By
Journal Staff Report
Sandia National Laboratories has been identified in a national poll as one of the top-10 U.S. work places for post-doctoral students in the life sciences.
The lab has traditionally been known as a defense lab supporting research in nuclear weapons.
The survey was conducted by the Philadelphia-based magazine The Scientist, known for its statistical studies and life sciences orientation. The results are published in its March issue, Sandia said in a news release.
"This is deserved recognition of the evolution of the bioscience program at Sandia," says Sandia bioresearcher George Bachand. "We find ourselves in very elite company."
While life-science research appeared sporadically as part of Sandia's early mission work, it was not until the mid-1990s that Sandia made a more concerted entry into life sciences with advances in computational biology, said Sandia corporate historian Rebecca Ullrich.

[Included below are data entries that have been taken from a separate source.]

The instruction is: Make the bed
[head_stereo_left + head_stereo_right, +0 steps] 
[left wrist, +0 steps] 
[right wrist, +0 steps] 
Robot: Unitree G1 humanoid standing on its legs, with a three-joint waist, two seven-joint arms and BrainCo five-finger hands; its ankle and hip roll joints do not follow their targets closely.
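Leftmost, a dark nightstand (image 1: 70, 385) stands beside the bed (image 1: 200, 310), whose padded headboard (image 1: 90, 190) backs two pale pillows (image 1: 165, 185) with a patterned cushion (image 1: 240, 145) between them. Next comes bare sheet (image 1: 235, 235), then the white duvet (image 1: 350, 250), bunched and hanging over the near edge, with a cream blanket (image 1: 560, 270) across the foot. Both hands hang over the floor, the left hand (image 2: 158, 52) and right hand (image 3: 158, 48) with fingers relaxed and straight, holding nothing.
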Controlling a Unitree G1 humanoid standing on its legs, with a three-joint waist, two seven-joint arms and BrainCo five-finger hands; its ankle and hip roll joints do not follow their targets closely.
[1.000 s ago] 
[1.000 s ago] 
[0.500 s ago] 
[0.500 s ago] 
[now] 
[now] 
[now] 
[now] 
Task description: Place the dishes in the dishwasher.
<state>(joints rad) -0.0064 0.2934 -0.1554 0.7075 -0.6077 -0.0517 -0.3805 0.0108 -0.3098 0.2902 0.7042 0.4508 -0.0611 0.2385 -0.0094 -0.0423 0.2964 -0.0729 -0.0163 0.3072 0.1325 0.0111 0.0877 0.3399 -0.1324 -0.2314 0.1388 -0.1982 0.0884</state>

Research since then has spanned the gamut from water contamination detection to gum disease detection, and from finding antidotes to anthrax to more basic immunization questions involving how proteins move about the body.
Sandia-Albuquerque placed third, behind only the J. David Gladstone Institute (affiliated with the University of California, San Francisco), and the Denver-based National Jewish Hospital, an internationally noted respiratory research center.
Sandia's Livermore, Calif., branch placed 10th, behind Genentech and MD Anderson Cancer Center in Houston but ahead of the Whitehead and the Novartis institutes for biomedical research, both in Cambridge; Lawrence Livermore and Argonne national laboratories; Emory University, the Mayo Clinic, and others.